= Normal-Grotesk =

Grotesque sans-serif typeface

A specimen sheet for the regular weight of Normal-Grotesk.

Normal-Grotesk is a sans-serif typeface that was sold by the Haas Type Foundry (Haas'sche Schriftgiesserei) of Basel and Münchenstein, Switzerland, and popular in Swiss graphic design towards the end of the metal type period in the mid-twentieth century.
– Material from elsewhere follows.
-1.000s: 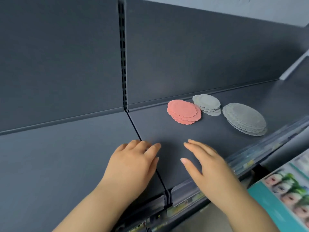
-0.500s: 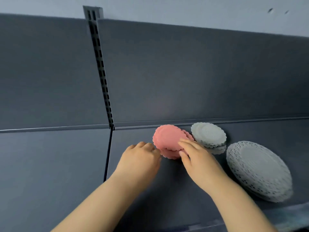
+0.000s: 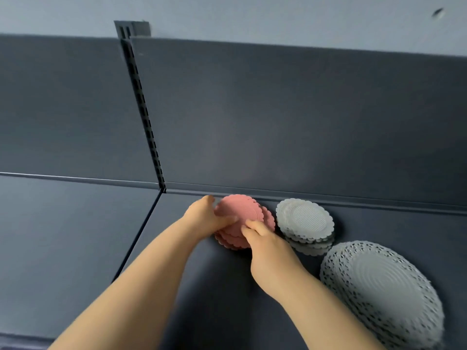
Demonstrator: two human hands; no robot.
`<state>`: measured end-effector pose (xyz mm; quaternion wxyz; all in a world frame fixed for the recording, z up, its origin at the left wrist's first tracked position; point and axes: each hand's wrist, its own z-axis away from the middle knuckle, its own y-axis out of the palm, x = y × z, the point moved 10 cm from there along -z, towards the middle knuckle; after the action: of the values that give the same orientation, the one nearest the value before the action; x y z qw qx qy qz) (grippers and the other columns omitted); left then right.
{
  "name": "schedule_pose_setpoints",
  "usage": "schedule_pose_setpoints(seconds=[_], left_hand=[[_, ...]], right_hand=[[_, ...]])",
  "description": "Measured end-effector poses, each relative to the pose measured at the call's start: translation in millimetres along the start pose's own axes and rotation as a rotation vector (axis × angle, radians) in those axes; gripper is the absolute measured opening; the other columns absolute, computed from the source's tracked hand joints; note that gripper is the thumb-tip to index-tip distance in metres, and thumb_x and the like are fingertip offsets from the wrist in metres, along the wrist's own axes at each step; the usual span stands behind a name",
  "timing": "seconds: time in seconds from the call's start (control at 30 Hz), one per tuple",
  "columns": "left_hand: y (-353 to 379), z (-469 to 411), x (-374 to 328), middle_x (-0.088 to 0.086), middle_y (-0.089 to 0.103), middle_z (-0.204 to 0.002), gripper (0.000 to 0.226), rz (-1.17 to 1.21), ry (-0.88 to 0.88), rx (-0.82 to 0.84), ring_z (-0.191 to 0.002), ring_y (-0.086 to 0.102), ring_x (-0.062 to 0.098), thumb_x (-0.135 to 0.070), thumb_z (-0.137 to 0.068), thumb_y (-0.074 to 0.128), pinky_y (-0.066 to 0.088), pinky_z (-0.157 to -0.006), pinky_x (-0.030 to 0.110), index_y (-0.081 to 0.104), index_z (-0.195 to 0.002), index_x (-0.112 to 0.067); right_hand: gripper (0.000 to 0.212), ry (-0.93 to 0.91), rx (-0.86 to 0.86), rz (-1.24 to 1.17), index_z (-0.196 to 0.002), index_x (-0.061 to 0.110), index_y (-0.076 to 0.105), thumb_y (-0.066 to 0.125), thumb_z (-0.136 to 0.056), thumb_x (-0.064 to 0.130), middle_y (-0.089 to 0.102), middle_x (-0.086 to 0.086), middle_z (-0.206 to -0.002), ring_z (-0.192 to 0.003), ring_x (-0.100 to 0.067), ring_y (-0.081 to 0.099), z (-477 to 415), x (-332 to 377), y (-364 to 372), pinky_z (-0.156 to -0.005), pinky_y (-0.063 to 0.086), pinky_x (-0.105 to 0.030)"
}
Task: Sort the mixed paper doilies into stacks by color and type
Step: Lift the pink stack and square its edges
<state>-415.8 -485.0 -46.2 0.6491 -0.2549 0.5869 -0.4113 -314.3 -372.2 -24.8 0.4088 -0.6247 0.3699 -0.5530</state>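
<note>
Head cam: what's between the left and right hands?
In the head view, the pink doily stack lies between them: the left hand grips its left edge, the right hand holds its near edge.

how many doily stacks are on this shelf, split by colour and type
pink doily stack: 1
small white doily stack: 1
large white lace doily stack: 1
total: 3 stacks

Pink stack (image 3: pixel 243 210) of small scalloped rounds, upper sheets tipped up off the unevenly fanned lower ones. Just right of the pink stack, small white stack (image 3: pixel 304 219), scalloped, ribbed centre, loosely staggered. Further right and nearer, large white stack (image 3: pixel 379 291), lacy perforated rim, lying flat.
</note>
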Motion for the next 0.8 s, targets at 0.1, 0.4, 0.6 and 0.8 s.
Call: schedule_pose_setpoints(seconds=[0.1,0.4,0.6,0.8], left_hand=[[-3,-7,-1,0.003,0.064,-0.081,0.048,-0.119,-0.036,0.135,-0.070,0.058,0.017,-0.061,-0.067,0.071,0.045,-0.062,0.028,0.064,-0.083,-0.016],[5,-1,-4,0.003,0.061,-0.079,0.047,-0.088,-0.109,0.254,-0.071,0.055,0.021,-0.057,-0.070,0.070,0.046,-0.069,0.030,0.062,-0.087,-0.014],[10,5,-16,0.016,0.064,-0.108,0.051,0.142,-0.055,0.115,-0.095,0.063,0.028,-0.030,-0.076,0.073,0.053,-0.085,0.043,0.052,-0.113,-0.002],[0,28,-14,0.004,0.058,-0.109,0.053,0.246,0.006,-0.106,-0.098,0.057,0.022,-0.032,-0.077,0.073,0.049,-0.086,0.039,0.045,-0.116,-0.009]], right_hand=[[0.064,-0.024,0.036,-0.036,-0.137,0.024,0.036,0.034,-0.080,-0.005,0.023,0.014,-0.148,-0.125,-0.020,0.040,-2,-7,0,-0.099,0.036,-0.029],[0.062,-0.057,0.001,-0.054,-0.133,0.021,0.039,0.035,-0.078,-0.007,0.023,0.012,-0.147,-0.123,-0.022,0.041,2,-9,-1,-0.095,0.036,-0.028],[0.057,-0.055,-0.014,-0.019,-0.131,0.019,0.041,0.036,-0.080,-0.005,0.026,0.008,-0.144,-0.116,-0.023,0.046,2,-7,-2,-0.089,0.039,-0.029],[0.056,-0.081,-0.004,-0.079,-0.135,0.022,0.041,0.036,-0.084,0.000,0.024,0.015,-0.148,-0.126,-0.017,0.040,2,-15,-3,-0.101,0.034,-0.026]])
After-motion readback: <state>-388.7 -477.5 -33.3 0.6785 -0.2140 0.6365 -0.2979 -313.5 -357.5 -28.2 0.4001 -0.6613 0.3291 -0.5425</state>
As the name suggests, Normal-Grotesk is a “neutral” and functional design on the "grotesque" model popular in nineteenth and twentieth century Germany, with a minimal design lacking decorative features. The typeface is slightly condensed, with almost straight-sided capitals in the regular weight, similar to DIN 1451 and Roboto; the 'r' has a droop and the 'g' is single-storey. Oldřich Hlavsa’s textbook A Book of Type and Design describes it as “a most useful version of the refined display sans-serif, with a perfectly balanced design of the lower-case.”

Around the mid-1950s, a decline in sales took hold of Normal-Grotesk and the Haas Foundry's other grotesque 'Französische Grotesk', as the Akzidenz-Grotesk of Berthold became more popular. This led the Haas Foundry to create “Neue Haas Grotesk”, later renamed Helvetica, in response.

Indra Kupferschmid, an expert on German and Swiss printing history, describes it as a “reworking of “Neue Moderne Grotesk”, originally ca. 1909 by Wagner & Schmidt, Leipzig. Initially issued by Haas under the name “Accidenz-Grotesk”, later spelled “Akzidenz-Grotesk”. In 1943 Haas added a regular weight offered under the name “Normale Akzidenz-Grotesk”. In 1954, the whole family was revised and renamed “Normal-Grotesk”, also to prevent confusion with [the Berthold Type Foundry’s] Akzidenz-Grotesk.” Several characters were reworked to make the forms more contemporary. At the same time, a range of text sizes were made available for the Linotype hot metal typesetting system. Kupferschmid notes that the original design was licensed by Wagner & Schmidt to a number of other European companies, so it "was cast by many European foundries in the early 20th century. Known as Wotan, Neue moderne Grotesk and Edel at Wagner companies/foundries, or – among many others – as Aurora at Weber, Accidenz-Grotesk (later Akzidenz-Grotesk and Normal Grotesk) at Haas, Breite halbfette Grotesk P at Böttger/Berthold, Elite-Grotesk at Poppelbaum, Favorit-Grotesk at Weisert, Moderne Grotesk at AG Schriftguss, Klassische Grotesk at Trennert Altona, Saturn at Schriftguss AG / Brüder Butter, Salon-Grotesk at Stempel, Cairoli from Nebiolo, Scania at Berling, or Grotesca Ideal at Gans (names differ depending on style/weight)."

In 2020, Forgotten Shapes, a German type foundry founded by Stephan Müller, Reymund Schröder, and Pierre Pané-Farré and dedicated to reviving historical typefaces, published a digital reconstruction of Normal-Grotesk. As of 2017, it remains commercially available as metal type tooling for bookbinding.